Gilliam talks QAnon, Conspiracies and Kubrick


Terry Gilliam always knew that “Fear and Loathing in Las Vegas” would leave a cultural mark far outstripping its modest box-office returns. But he never thought it would morph into a kind of foundational text for the tinfoil-hat right.

“I’m responsible for QAnon,” he says, half in disbelief, referring to the amorphous conspiracy movement that seized on the idea of adrenochrome — a fictional hallucinogen invented by Hunter S. Thompson and later amplified and distorted by Gilliam’s 1998 adaptation.

“That’s how fucking stupid they are,” he adds, laughing. “There’s madness afoot. Adrenochrome is a complete invention — Hunter started that and we just carried it on. But what’s interesting about QAnon is this belief in secret cabals and hidden control. It’s not like that at all. It’s far more chaotic than they imagine. Really, it’s a desire to believe in structure — a displaced faith in God, except God was more open-minded than the world they’re talking about.”

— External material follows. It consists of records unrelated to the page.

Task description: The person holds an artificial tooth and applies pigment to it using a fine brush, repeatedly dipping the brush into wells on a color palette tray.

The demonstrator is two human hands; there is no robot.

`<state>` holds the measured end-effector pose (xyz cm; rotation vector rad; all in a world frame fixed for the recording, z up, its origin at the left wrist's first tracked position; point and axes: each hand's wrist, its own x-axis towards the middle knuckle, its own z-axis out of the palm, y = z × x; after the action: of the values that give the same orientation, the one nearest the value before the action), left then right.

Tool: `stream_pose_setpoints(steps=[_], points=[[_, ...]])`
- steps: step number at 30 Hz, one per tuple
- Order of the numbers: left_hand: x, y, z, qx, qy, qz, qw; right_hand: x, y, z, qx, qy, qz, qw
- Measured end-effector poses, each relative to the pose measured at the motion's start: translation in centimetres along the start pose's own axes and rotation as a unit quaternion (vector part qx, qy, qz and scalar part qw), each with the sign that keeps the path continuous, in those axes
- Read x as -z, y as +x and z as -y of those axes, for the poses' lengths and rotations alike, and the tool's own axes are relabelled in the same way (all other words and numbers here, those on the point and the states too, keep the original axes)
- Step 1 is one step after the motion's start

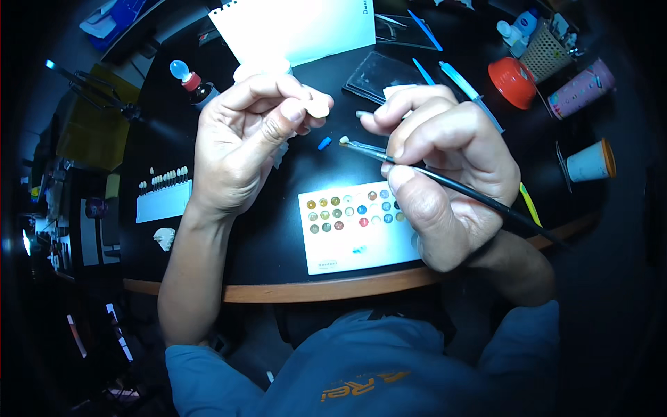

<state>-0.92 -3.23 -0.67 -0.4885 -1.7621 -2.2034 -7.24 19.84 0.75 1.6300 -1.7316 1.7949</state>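
Note:
My left hand (246, 139) pinches a small cream-coloured piece (317, 108) between thumb and fingers, left of centre. My right hand (451, 174) grips a slim black-handled brush (478, 198), its tip pointing toward my left hand. At that end, beside a thin metallic part (368, 147), is a tiny ivory tooth-shaped piece (344, 140); how it is supported is unclear. A small blue piece (324, 143) lies on the dark desk between my hands. Below them sits a white palette (326, 251) with several round wells of coloured paste, partly covered by my right hand.
A white shade-tab holder (163, 205) and crumpled white item (165, 238) lie left; a dropper bottle (201, 94) and paper pad (292, 28) behind. At right are syringe-like tool (458, 80), red bowl (511, 82), basket (545, 52), pink cylinder (580, 90) and cup (587, 165).

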Motion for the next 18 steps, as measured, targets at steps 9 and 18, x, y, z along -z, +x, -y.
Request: stream_pose_setpoints(steps=[9,18], points=[[-1.1,-0.1,0.5,0.017,-0.010,0.037,0.999,0.3,0.1,-0.4,0.098,0.043,-0.035,0.994],[-1.4,-0.1,0.8,0.017,-0.012,0.047,0.999,0.4,0.3,-0.1,0.114,0.004,-0.021,0.993]])
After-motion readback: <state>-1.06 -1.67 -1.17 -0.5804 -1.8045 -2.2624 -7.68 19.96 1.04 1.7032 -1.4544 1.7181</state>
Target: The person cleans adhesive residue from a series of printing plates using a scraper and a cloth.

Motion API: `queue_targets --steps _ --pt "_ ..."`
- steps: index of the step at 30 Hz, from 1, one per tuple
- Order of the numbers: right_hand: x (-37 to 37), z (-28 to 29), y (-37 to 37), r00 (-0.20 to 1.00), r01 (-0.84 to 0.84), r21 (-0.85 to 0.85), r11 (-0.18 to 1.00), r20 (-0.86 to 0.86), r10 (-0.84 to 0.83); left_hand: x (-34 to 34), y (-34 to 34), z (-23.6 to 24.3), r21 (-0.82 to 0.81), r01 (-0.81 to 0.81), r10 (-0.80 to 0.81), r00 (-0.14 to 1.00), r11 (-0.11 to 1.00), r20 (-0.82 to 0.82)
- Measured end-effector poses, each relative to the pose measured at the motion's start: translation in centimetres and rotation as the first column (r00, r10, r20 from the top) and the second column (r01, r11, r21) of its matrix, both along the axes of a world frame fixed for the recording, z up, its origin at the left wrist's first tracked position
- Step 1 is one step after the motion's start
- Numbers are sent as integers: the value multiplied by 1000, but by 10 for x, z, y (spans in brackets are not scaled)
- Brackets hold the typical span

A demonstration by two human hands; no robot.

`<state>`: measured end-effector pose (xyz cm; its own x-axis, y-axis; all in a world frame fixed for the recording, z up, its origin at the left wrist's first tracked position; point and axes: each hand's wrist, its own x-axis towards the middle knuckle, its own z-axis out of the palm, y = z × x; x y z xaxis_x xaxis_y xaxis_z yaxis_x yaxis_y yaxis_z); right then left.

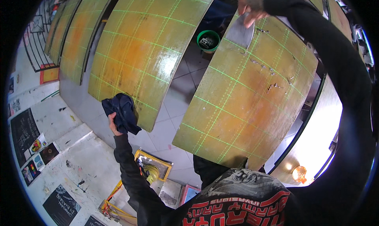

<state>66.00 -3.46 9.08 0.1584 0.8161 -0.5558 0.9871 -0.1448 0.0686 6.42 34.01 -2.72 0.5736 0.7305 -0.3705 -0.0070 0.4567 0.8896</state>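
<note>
My right hand [252,8] reaches to the far end of the right board [221,119], closed round a wide scraper [240,31]. The blade lies on or just over the board's yellow-green surface, which is marked with bright green grid lines. Small dark, wet-looking scraps [272,72] are scattered in a line to the right of and below the blade. Out to the left, my left hand [113,124] grips a bunched dark navy cloth [121,113] by the near end of the left board [134,48]. Whether the cloth touches that board I cannot tell.
Between the two boards, a green bucket [208,41] with greyish contents stands low down. More gridded boards [77,36] line the far left. Below my left arm are yellow-edged frames [166,166]. A black wire rack [35,40] stands at the left, and a lit lamp [299,174] glows lower right.
</note>
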Motion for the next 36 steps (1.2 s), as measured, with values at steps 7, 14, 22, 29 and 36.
queue_targets --steps 7,14,22,29,36 --pt "90 57 -39 984 141 -91 986 119 -130 8 3 -8 10 -55 55 998 998 -12" --pt "101 13 -37 982 183 -288 940 98 -162 -14 17 -22 232 18 10 992 972 -122" --pt "-105 1 -56 991 -36 -32 999 -133 31 17 -8 -1 -22 -24 23 999 999 -31" --pt "-64 32 -93 995 76 270 960 -89 -53 5 -1 -7 45 58 -61 996 997 60" --pt "41 52 -103 970 135 121 983 187 -156 4 4 -11 111 -22 25 999 994 -29"
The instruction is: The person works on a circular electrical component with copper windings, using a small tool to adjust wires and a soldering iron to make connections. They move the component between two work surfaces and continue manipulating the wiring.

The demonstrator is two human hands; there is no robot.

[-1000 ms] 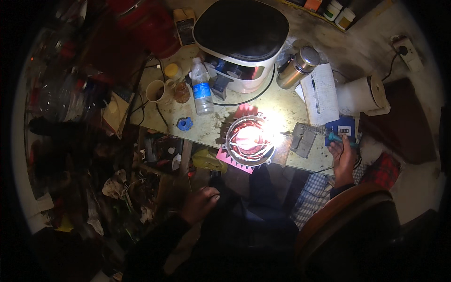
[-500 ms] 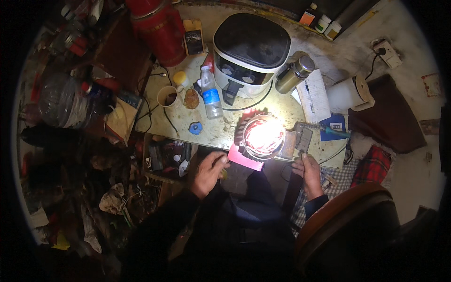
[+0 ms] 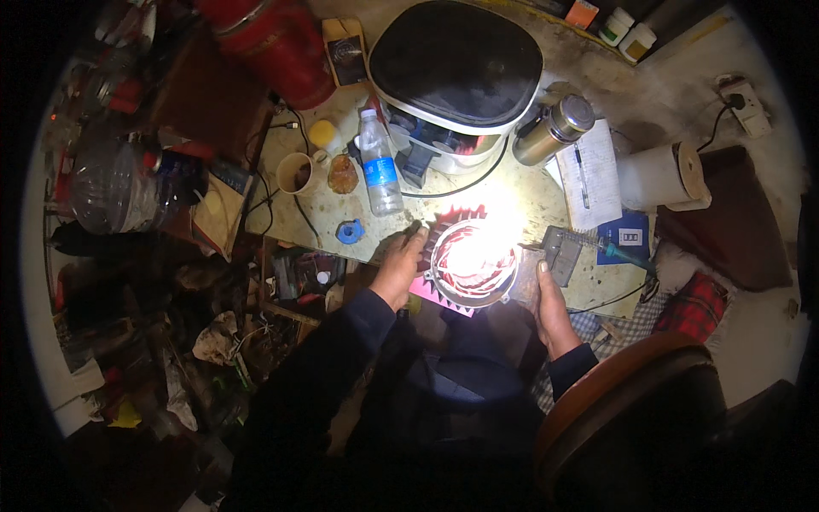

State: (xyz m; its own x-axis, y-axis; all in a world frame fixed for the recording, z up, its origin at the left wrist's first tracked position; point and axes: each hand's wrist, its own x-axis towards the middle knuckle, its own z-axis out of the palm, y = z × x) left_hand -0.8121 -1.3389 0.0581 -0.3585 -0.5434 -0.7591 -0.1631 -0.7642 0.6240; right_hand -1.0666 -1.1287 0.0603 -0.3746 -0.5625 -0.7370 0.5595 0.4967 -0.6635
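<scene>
- Ring (image 3: 474,263), brightly lit, lies on the bench (image 3: 512,192) between both hands.
- Left hand (image 3: 399,266) cups its left rim, fingers curled.
- Right hand (image 3: 548,305) grips its right edge.

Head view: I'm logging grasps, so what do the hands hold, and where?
Both hands, left hand and right hand, grip the round finned motor stator by its opposite outer sides.

A round, brightly lit metal motor stator (image 3: 474,263) with copper windings lies flat at the table edge.
</scene>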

That distinctly modern madness has led Gilliam to swear off what he calls “antisocial media,” though it has hardly spared him personally.

“The world hasn’t changed that much, but people have,” he sighs. Referring to anti-vaccine rhetoric, he adds, “It drives me mad. I grew up during polio — vaccines stopped it. Now polio’s rising in Gaza. Measles in Texas. Then there’s graphene — conspiracies about Bill Gates putting metal in our bodies to control us. It’s insane.”

Gilliam was speaking to Variety from the Torino Film Festival, where he will receive a lifetime achievement honor. Looking back, does he feel like the most American of British directors — or the most British of Americans?

“Neither,” he says. “Let’s be honest — that’s Ridley Scott.”

(Scott’s 1996 film “White Squall,” incidentally, also fed QAnon mythology, providing its rallying cry: “Where we go one, we go all.” Strange bedfellows indeed.)

“I’m an immigrant filmmaker,” Gilliam continues. “I’m the border guy. I’ve lived longer in England than in America, but I’ve never been able to shake my American accent or my American enthusiasm. But then, neither did Stanley Kubrick.”

The two American expats circled each other for years, exchanging phone calls without ever meeting. Those conversations nearly led to a collaboration.

“When Kubrick was doing ‘The Shining,’ he called because he really liked ‘Jabberwocky,’” Gilliam recalls. “He loved the look of it and wanted help finding an art director who could work the way he wanted. He had catalogs of door frames, window frames, everything. He wanted someone who could sit with him while he pointed and said, ‘That, that, that, that,’ then go away, draw it beautifully in 15 minutes, and come back.”

Gilliam tried. “I spent a month asking everyone I knew. Nobody wanted to work with him. He was a tough cookie.”

Gilliam also offered an update on his long-gestating biblical farce, “Carnival at the End of Days,” in which Johnny Depp is set to play Satan, charged with saving humanity. Though the project recently gained momentum and even scouted locations in Italy, it is once again stalled.

“I’m still waiting for the money,” he says, citing changes to Italy’s international tax credit, now reduced by 10%. “Because of that, a lot fewer films will be made in Italy — except for Mel Gibson [who’s shooting “The Resurrection of the Christ: Part One” in Rome]. He’s going to show you Christ as you’ve never seen Christ before: kicking ass in hell!”

Still, Gilliam remains characteristically unruffled. “The world doesn’t always give me what I want,” he shrugs, “but sometimes it gives me something better.”